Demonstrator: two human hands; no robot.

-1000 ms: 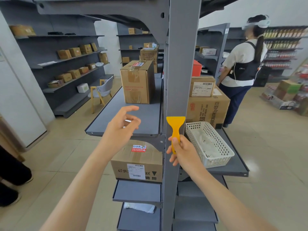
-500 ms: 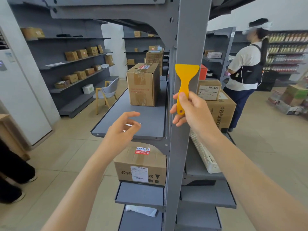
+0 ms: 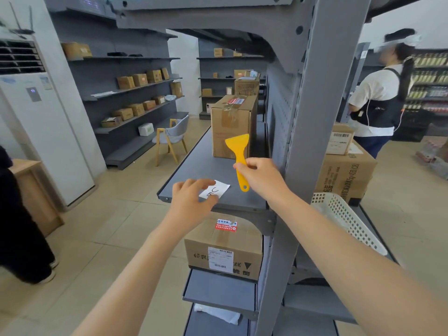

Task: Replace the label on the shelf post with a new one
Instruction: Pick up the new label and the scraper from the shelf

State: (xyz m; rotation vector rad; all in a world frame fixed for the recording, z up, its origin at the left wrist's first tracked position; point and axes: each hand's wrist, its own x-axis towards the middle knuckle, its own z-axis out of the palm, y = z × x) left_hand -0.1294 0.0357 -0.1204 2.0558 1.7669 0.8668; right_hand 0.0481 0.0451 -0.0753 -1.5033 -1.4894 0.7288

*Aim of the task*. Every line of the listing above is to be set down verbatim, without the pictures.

*Solution to the problem*.
Demonstrator: two human hands; no robot.

-1000 ms: 
-500 ms: 
+0 ms: 

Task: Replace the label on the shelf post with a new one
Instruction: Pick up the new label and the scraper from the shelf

State: (xyz m; rotation vector rad; all in a world frame fixed for the recording, z up, its origin at the left wrist's first tracked position; point and axes: each hand's wrist, its own x-axis towards the middle knuckle, its own z-axis out of the palm, y = z × x) left_hand -0.1294 0.0357 -0.1204 2.0558 1.7669 0.8668; right_hand 0.0481 0.0451 -0.0753 -1.5033 -1.4894 0.7288

The exercise is finished and nothing remains.